Maj. Steven Dudash, 44, of Terre Haute in Champaign County has deployed to Afghanistan, Kuwait and Germany while his wife, and two children waited at home.

“It’s probably I would say it’s harder on them than it is on me,” Dudash said. “I go there I know where I’m going to go to bed at night, I know where my meals are going to come from and they’re left at home to have to take care of everything.”

He missed much of his daughter’s high school senior year. “I barely made it home for her high school graduation,” he said.

Waiting at the tarmac

Thousands of other troops have not made it home. More than a hundred times, 1st Lt. Michael A. Gibson waited on the tarmac for the return of fallen service members flown back to Dover Air Force Base in Delaware.

“It was emotional,” said Gibson, a public affairs officer at the 178th Fighter Wing assigned to Springfield Air National Guard Base. He had a six-month assignment to the Air Force Mortuary Affairs Operations at Dover.

“I mean, when you deal in a role like that it’s going to be emotional just because of the nature of what that is.

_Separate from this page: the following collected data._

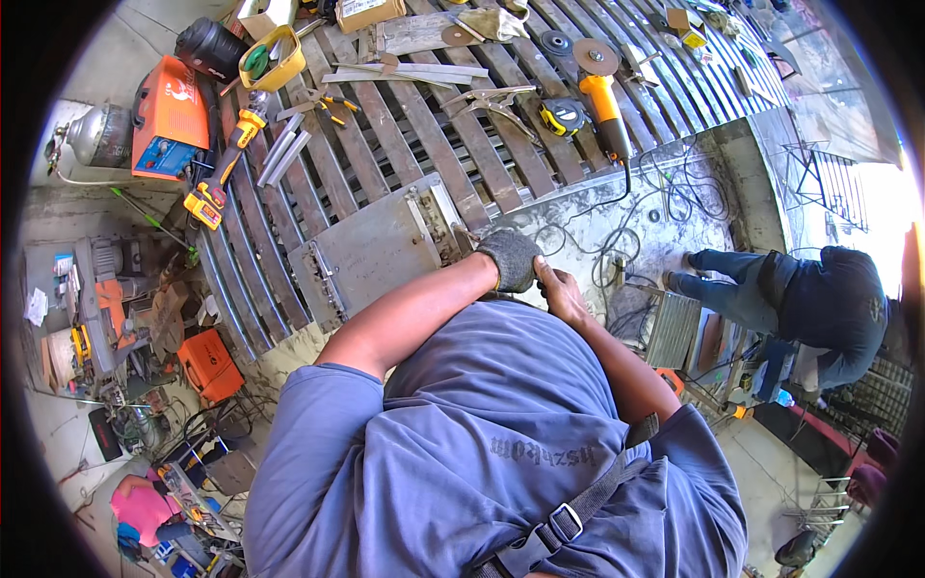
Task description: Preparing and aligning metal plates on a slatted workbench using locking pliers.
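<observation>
Looking down over a person's blue-grey shirt (pixel 491 405), both hands meet just in front of the belly, by the near edge of a slatted metal table (pixel 462 188). The left hand (pixel 509 262) wears a dark grey glove (pixel 520 249); how its fingers are set cannot be told. The bare right hand (pixel 562 291) has curled fingers touching the glove's right side; whether they pinch the fabric is unclear.

A metal plate (pixel 371 252) lies on the table's near part, just left and beyond the hands. Its edges could cut the right hand, which has no covering. Farther right lies a yellow grinder (pixel 605 106), its disc (pixel 594 58) exposed. A loose glove could catch if that disc were spinning. The grinder's cord (pixel 627 178) runs off the near edge; a snag could drag the tool down. Looped cables (pixel 617 252) to the right could trip the person or the bent co-worker (pixel 829 308) beyond.
</observation>
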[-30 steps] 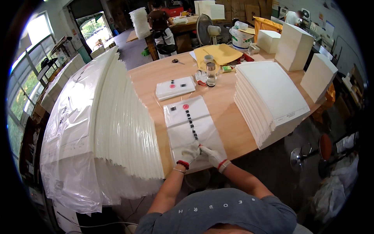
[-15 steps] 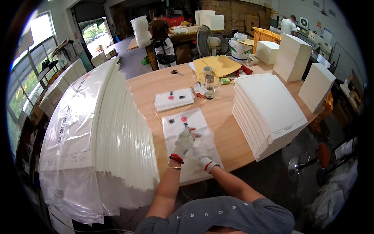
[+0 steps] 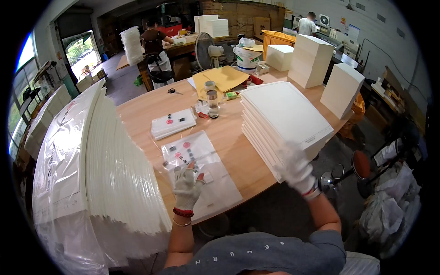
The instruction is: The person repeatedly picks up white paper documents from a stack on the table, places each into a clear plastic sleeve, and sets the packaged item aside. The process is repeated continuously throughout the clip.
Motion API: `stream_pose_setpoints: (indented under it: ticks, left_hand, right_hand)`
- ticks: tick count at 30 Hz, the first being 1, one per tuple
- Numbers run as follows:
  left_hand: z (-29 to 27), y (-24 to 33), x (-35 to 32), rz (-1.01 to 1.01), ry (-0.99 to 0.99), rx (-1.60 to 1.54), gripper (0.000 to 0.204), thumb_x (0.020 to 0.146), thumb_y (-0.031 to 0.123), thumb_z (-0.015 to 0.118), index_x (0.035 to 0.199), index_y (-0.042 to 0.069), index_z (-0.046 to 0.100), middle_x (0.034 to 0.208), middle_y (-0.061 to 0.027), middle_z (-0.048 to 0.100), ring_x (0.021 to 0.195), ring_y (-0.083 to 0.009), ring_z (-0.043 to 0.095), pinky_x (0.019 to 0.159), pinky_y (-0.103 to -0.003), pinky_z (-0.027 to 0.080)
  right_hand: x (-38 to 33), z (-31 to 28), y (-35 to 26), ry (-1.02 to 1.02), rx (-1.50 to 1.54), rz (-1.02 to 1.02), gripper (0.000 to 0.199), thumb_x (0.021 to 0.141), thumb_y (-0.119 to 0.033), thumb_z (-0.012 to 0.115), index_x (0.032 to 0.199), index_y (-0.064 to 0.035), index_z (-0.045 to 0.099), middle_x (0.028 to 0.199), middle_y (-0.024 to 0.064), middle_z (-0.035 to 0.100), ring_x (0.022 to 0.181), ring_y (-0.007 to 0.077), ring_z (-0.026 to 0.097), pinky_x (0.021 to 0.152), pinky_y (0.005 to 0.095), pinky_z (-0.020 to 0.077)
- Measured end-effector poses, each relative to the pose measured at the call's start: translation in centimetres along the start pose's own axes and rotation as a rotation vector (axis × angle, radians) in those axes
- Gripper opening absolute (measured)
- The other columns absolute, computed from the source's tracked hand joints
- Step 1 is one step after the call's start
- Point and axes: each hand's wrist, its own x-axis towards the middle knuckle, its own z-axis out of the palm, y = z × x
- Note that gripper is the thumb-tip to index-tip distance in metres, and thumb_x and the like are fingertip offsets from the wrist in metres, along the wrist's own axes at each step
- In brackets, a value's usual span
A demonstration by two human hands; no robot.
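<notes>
White-gloved left hand [image 3: 187,188]: my fingers spread flat on clear plastic bag [image 3: 201,176], gripping nothing.
Right hand [image 3: 295,167]: my fingers loosely open against white sheet stack [image 3: 286,117].

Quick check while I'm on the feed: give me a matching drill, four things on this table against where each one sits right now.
Things:
1. left hand
2. right hand
3. scissors
4. clear jar

Places:
A. far table edge, by the yellow envelope
B. on the clear plastic bag
C. at the near corner of the white sheet stack
D. mid-table, beyond the small flat pack

Pairs: 1-B, 2-C, 3-A, 4-D
</notes>
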Motion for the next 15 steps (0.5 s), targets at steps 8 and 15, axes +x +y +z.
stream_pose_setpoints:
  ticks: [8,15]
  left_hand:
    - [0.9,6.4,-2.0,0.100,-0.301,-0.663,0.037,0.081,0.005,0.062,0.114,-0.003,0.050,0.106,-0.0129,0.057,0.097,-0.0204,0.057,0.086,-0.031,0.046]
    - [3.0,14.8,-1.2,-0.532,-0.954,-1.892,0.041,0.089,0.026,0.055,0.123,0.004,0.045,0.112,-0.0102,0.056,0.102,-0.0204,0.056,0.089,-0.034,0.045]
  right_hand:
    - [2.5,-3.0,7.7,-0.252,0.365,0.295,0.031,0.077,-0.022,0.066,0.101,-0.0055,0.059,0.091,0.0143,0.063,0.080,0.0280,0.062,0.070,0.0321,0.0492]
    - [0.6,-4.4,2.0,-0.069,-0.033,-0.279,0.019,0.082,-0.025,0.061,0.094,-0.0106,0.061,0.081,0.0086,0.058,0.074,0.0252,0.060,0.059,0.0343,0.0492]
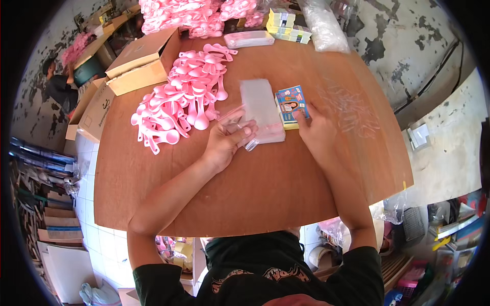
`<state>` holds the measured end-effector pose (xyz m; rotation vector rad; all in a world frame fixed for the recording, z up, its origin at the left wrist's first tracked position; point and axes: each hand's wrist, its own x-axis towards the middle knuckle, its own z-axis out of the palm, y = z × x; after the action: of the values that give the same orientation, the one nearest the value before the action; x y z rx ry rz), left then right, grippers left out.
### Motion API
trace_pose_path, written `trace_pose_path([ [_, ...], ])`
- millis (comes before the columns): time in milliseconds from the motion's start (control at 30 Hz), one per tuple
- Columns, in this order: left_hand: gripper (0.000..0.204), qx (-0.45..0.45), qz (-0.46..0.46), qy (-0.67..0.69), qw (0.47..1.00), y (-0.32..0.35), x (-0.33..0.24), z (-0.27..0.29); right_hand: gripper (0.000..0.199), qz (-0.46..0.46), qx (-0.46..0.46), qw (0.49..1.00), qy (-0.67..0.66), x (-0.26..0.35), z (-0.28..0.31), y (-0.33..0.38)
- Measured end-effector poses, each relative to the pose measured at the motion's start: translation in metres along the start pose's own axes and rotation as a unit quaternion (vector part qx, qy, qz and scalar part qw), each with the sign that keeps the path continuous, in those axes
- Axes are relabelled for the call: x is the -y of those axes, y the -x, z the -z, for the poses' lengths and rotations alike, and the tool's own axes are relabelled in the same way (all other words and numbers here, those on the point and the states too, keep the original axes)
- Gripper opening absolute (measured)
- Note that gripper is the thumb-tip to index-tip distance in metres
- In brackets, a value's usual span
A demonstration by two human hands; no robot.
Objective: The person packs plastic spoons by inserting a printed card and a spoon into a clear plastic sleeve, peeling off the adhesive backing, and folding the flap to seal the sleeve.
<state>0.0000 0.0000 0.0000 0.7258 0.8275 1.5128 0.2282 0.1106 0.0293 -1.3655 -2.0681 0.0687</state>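
My left hand (pixel 223 142) is closed around a clear plastic bag (pixel 232 116), pinched between thumb and fingers above the table. Just beyond it lies a stack of clear plastic bags (pixel 258 99). My right hand (pixel 317 127) grips the right edge of a blue printed card (pixel 292 98), thumb on top, at a small stack of such cards with yellowish edges. Whether the card is lifted off the stack I cannot tell. Left of the bags spreads a big heap of pink plastic spoons (pixel 191 89).
A cardboard box (pixel 138 58) stands at the table's far left. Along the back are a pink spoon pile (pixel 181 18), a clear packet (pixel 249 39), card bundles (pixel 288 28) and a plastic roll (pixel 326 25). Flat clear pieces (pixel 352 109) lie right. Another person (pixel 61 86) sits far left.
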Motion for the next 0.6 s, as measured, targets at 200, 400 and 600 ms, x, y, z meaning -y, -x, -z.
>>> trace_pose_path([
  [200,0.051,-0.043,-0.02,0.039,0.998,0.003,-0.006,-0.004,0.019,0.015,-0.036,0.954,-0.299,0.018,0.013,0.014],
  [400,0.048,-0.093,-0.053,0.091,0.99,0.002,-0.005,-0.003,0.021,-0.143,0.287,0.858,-0.4,0.035,0.024,0.03],
  [600,0.046,-0.07,-0.055,0.065,0.994,0.0,0.002,0.001,0.021,-0.17,0.29,0.814,-0.475,0.041,0.017,0.038],
])
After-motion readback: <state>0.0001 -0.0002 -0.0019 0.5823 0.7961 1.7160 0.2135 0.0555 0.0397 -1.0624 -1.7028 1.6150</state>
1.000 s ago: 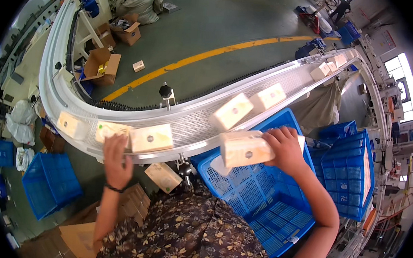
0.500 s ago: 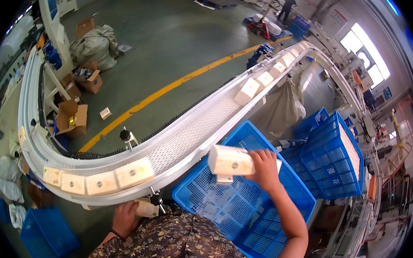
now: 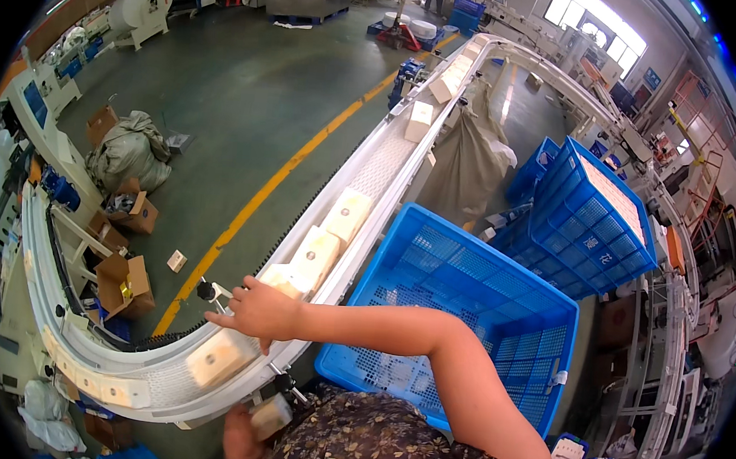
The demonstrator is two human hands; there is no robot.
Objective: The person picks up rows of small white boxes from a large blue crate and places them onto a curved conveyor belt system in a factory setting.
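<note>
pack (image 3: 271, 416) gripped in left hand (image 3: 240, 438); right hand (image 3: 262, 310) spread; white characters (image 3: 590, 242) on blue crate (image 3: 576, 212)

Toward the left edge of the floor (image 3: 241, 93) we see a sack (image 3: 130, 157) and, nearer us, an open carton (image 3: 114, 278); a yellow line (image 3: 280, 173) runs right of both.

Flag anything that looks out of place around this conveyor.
A small pale box lies alone on the floor, between the yellow line and an open carton; it looks stray, since similar-looking packs sit on the conveyor.
</note>
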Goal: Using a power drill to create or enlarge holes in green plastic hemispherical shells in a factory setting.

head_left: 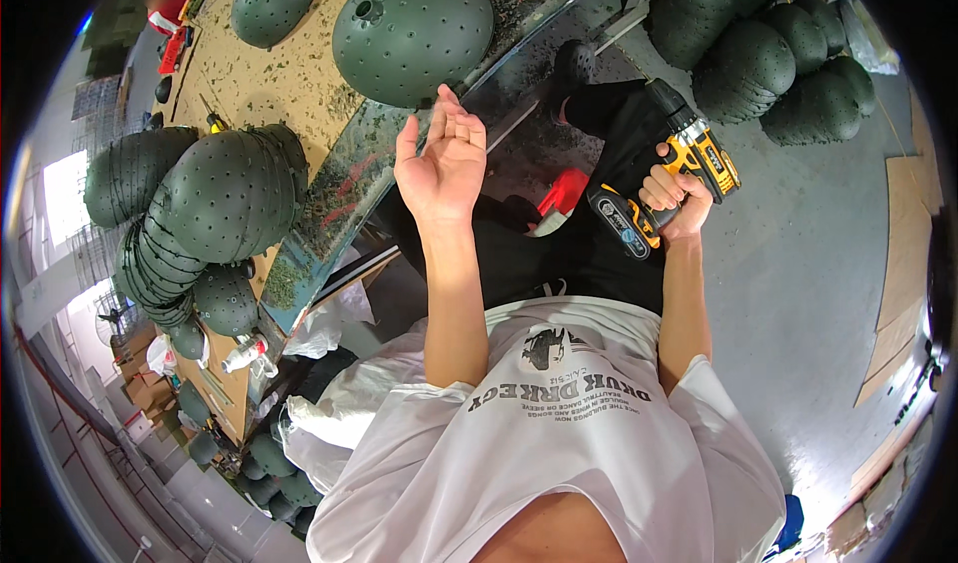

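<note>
My right hand (679, 200) is wrapped round the grip of a yellow and black cordless drill (707, 160), whose long thin bit points up and to the left, away from me. Palm up, my left hand (442, 164) has its fingers stretched out and holds nothing. Just beyond its fingertips a dark green dome-shaped shell (424, 49) lies on the workbench, its surface dotted with small holes and one larger round hole near the top. Whether the fingertips touch its near edge I cannot tell. A second green shell (274, 4) rests farther left.
Green shavings litter the tan workbench (334, 129). Stacks of nested shells (225, 194) stand at its left, and more stacked shells (743, 69) are on the right beyond the drill. A yellow-handled tool (215, 121) lies at the left. Flattened cardboard (903, 254) lies along the right floor.
</note>
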`<state>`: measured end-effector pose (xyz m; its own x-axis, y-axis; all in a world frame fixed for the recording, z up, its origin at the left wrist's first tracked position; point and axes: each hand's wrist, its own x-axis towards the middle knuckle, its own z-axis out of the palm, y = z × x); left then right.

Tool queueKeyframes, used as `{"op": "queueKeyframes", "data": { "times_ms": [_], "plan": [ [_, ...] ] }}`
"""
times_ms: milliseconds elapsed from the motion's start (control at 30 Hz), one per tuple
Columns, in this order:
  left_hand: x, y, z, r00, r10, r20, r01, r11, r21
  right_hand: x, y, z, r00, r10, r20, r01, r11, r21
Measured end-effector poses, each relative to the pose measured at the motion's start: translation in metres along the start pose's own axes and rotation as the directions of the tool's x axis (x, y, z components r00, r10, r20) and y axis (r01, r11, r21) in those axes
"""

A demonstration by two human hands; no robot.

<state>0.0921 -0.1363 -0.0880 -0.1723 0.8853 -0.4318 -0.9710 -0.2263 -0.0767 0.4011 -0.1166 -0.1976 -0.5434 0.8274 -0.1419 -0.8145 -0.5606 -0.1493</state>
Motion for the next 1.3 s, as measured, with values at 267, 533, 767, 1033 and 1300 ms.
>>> {"op": "queueKeyframes", "data": {
  "times_ms": [267,533,767,1033,1300],
  "plan": [
    [0.010,-0.005,0.009,0.997,-0.032,-0.070,0.036,0.998,0.057,-0.002,-0.001,-0.002,1.000,-0.001,0.000,0.001,1.000,0.024],
    [0.049,-0.014,0.027,0.992,0.113,0.057,-0.126,0.929,0.348,-0.002,-0.001,0.000,1.000,0.004,-0.016,-0.003,0.999,0.035],
    [0.061,-0.023,0.042,0.934,0.110,0.339,-0.217,0.930,0.298,-0.003,-0.001,-0.001,1.000,-0.001,-0.026,0.002,1.000,0.018],
    [0.060,-0.006,0.040,0.886,0.252,0.389,-0.378,0.879,0.291,-0.002,-0.002,-0.001,1.000,0.014,-0.017,-0.014,1.000,0.007],
    [0.054,0.007,0.038,0.861,0.331,0.385,-0.454,0.843,0.289,-0.001,-0.001,-0.002,0.999,0.022,-0.029,-0.022,1.000,-0.001]
  ]
}}
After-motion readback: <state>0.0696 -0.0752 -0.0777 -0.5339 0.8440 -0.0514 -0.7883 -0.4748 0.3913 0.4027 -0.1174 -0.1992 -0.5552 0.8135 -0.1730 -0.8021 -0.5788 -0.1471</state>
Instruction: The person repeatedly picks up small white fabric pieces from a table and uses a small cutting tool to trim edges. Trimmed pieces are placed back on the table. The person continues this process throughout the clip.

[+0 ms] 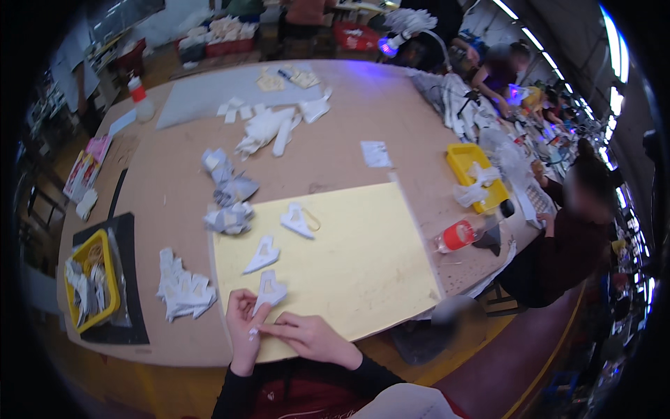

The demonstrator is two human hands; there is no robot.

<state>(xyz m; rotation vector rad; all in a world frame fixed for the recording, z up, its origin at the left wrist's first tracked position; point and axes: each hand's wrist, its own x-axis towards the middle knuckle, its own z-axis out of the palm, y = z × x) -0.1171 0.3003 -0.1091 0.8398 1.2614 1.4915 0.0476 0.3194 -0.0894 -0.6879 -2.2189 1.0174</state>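
Note:
My left hand is closed at the near edge of the yellow sheet, fingers pinching the tip of a white cut-out piece with an opening in its middle. Close beside it, my right hand reaches across with its fingertips together against the left thumb; whatever they pinch is too small to name. Just beyond lie two similar pieces, one white cut-out and another white cut-out with a tan loop, maybe a rubber band, at its side. A heap of such pieces rests left of the sheet.
Grey-white bundles lie past the sheet. A yellow basket stands at left, a yellow tray and a red-labelled bottle at right. Far off are white fabric pieces and a spray bottle. A co-worker sits at right.

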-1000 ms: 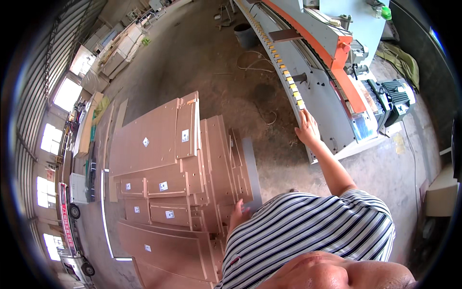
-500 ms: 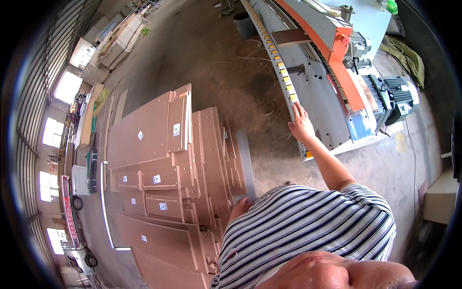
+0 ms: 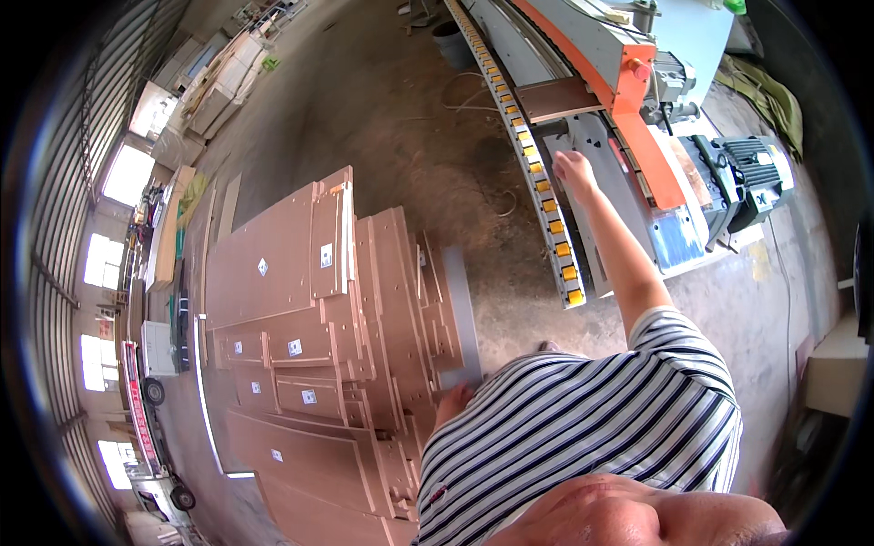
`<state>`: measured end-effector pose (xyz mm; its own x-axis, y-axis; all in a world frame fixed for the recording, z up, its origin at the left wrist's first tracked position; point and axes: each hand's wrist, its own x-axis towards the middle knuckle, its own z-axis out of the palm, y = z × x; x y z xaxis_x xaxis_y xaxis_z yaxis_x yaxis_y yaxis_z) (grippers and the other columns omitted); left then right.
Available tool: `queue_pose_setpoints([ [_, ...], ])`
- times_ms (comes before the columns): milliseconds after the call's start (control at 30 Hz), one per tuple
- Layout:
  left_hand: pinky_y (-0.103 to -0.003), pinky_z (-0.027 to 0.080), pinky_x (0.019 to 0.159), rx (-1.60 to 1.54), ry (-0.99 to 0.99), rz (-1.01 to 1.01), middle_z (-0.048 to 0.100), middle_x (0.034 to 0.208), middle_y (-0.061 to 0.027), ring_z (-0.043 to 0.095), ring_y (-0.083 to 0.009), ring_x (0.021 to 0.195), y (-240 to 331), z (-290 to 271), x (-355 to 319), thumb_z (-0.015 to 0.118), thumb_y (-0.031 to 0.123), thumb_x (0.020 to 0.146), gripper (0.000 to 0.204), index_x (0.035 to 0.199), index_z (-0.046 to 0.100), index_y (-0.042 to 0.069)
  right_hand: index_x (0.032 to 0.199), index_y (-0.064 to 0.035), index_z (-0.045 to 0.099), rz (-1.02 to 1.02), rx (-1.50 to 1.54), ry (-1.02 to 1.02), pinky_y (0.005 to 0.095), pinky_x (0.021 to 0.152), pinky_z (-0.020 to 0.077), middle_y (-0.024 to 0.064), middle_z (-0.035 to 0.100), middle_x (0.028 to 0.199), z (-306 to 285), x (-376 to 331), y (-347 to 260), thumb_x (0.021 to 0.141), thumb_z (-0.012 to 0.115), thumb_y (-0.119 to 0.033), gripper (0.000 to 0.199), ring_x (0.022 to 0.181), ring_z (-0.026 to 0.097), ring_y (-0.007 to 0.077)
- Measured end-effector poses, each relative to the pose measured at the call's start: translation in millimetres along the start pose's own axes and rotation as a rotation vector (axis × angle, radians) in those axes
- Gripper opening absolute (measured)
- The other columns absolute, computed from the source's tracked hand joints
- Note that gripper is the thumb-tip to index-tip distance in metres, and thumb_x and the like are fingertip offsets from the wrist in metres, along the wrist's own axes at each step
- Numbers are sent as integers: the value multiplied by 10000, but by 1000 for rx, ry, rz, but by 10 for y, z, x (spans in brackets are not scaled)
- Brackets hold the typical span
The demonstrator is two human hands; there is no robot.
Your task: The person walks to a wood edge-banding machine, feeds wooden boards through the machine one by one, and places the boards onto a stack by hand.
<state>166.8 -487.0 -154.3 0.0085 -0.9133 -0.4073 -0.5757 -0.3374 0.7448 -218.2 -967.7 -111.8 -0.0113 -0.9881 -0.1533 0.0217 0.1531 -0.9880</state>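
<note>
- The person's left hand [image 3: 453, 400] is well left of the roller rail [image 3: 557, 227], beside the striped shirt [image 3: 583, 409] and near the stack of brown panels [image 3: 309, 318]; whether it grips anything cannot be told.
- The right hand [image 3: 575, 175] is just beside the rail, on its machine side. Its fingers look bent and nothing shows in them; how tightly they curl is too small to tell.
- The loose brown panel [image 3: 560, 98] lies on the machine, past the right hand and beside the rail. Good handling probably means meeting its near edge squarely, letting the rail bear weight, and following its travel without twisting it.
- The orange guard [image 3: 628, 100] stands across the panel from the rail; fingers are best kept well clear of it.
- Against half a second ago, the right hand is farther along the rail, its fingertips off the near rollers, and the panel sits closer to it. The left hand looks much the same.
</note>
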Motion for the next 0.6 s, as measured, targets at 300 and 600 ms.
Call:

But I was proud to be able honor those who made the ultimate sacrifice to ensure when they came home for that dignified transfer that everything was perfect.“

When the aircraft cargo door swung open, an American flag-draped coffin would emerge, carried out slowly by service members in uniform.

“There could be a dignified transfer at 2 a.m., another at 8 a.m., another one at 4 p.m. and I make sure we’re there at every single one,” the Huber Heights man said.

The length from the aircraft to the waiting hearse was the same, every time, carefully measured in a precise choreography for a fallen service member’s final journey home.

“We actually measured the length from the end of the aircraft to the vehicle where they were brought,” Gibson said. “And it was the exact same length every single time.”

Those walks were expected to become far less frequent with the draw down in American forces in Afghanistan by the end of 2014.